ASSIGNMENT
The string "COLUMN" may appear in lines of the data; report how many lines contain it, with no other output.

EXERCISE DATA
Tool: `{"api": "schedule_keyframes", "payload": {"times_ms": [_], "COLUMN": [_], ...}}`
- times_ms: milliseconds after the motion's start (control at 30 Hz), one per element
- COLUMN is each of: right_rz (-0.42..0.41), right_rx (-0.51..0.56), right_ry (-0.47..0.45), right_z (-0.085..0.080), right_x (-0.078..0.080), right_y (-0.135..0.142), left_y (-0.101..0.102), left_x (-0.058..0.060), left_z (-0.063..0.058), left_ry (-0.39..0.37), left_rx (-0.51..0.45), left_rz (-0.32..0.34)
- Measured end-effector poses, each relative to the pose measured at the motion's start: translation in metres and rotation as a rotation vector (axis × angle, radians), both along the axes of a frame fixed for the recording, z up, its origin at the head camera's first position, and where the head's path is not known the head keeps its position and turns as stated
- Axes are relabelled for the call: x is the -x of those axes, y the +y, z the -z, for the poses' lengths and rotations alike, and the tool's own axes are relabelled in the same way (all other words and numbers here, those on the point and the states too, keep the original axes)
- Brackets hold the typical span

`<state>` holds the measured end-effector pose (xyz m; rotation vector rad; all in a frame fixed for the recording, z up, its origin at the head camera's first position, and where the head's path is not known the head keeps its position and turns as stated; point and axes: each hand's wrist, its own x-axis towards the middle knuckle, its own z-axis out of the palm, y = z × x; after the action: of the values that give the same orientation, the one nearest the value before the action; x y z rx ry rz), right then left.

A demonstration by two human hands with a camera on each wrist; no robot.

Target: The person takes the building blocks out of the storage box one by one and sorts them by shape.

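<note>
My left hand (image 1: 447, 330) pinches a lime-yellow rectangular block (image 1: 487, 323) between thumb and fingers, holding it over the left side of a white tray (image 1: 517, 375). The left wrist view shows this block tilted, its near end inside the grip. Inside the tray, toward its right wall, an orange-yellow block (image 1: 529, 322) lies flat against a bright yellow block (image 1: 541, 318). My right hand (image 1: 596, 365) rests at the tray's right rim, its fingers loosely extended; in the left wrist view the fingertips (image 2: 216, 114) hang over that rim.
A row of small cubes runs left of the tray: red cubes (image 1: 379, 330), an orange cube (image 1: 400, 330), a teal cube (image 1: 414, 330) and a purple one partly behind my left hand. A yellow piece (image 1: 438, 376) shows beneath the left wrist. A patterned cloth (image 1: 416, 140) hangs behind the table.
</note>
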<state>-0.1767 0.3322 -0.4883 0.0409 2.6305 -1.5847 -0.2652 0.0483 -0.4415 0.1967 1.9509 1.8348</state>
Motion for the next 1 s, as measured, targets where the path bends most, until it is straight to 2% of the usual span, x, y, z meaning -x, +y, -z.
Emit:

RESPONSE BOX
2